## [TASK TO COMPLETE]
From the line with "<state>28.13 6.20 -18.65" through the final line, transcribe the material below character for character; include no other lines.

## [GIVEN DATA]
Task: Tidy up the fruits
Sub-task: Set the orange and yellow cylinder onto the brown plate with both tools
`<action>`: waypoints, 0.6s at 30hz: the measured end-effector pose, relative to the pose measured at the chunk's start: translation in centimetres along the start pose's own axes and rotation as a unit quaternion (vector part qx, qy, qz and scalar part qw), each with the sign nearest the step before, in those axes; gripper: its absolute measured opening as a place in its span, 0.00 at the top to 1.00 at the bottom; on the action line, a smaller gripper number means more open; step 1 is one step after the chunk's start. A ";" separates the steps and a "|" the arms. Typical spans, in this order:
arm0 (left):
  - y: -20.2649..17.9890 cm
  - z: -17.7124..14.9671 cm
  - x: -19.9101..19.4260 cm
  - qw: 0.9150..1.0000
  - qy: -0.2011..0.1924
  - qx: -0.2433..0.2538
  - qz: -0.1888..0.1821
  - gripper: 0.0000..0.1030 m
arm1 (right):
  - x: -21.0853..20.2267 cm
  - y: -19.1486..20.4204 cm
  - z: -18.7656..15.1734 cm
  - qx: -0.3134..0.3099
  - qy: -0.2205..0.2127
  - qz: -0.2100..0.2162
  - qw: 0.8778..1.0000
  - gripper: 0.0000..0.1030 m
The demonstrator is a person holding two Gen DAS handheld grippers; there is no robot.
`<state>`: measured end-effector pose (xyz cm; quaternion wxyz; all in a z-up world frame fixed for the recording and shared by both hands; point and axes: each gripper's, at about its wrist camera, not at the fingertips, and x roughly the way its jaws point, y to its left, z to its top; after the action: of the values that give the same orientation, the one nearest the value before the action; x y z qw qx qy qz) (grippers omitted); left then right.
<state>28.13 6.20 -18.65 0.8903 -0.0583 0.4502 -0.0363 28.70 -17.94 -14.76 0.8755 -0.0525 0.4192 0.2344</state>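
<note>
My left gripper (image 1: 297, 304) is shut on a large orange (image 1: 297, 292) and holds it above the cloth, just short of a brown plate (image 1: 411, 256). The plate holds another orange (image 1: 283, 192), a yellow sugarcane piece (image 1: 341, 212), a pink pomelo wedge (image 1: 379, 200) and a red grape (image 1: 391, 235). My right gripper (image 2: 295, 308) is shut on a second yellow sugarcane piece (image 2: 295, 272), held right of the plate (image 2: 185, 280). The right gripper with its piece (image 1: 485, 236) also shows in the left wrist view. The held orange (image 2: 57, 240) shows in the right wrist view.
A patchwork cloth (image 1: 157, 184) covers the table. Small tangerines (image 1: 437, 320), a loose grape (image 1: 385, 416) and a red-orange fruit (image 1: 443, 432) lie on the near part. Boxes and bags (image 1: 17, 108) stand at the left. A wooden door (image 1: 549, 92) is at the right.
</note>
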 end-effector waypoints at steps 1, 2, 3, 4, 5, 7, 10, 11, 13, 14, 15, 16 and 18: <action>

## [THE COMPLETED TASK]
<state>28.13 6.20 -18.65 0.8903 -0.0583 0.4502 -0.0363 28.70 -17.94 -14.76 0.8755 -0.0525 0.4192 0.2344</state>
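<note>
My left gripper (image 1: 297, 304) is shut on a large orange (image 1: 297, 292) and holds it above the cloth, just short of a brown plate (image 1: 411, 256). The plate holds another orange (image 1: 283, 192), a yellow sugarcane piece (image 1: 341, 212), a pink pomelo wedge (image 1: 379, 200) and a red grape (image 1: 391, 235). My right gripper (image 2: 295, 308) is shut on a second yellow sugarcane piece (image 2: 295, 272), held right of the plate (image 2: 185, 280). The right gripper with its piece (image 1: 485, 236) also shows in the left wrist view. The held orange (image 2: 57, 240) shows in the right wrist view.
A patchwork cloth (image 1: 157, 184) covers the table. Small tangerines (image 1: 437, 320), a loose grape (image 1: 385, 416) and a red-orange fruit (image 1: 443, 432) lie on the near part. Boxes and bags (image 1: 17, 108) stand at the left. A wooden door (image 1: 549, 92) is at the right.
</note>
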 end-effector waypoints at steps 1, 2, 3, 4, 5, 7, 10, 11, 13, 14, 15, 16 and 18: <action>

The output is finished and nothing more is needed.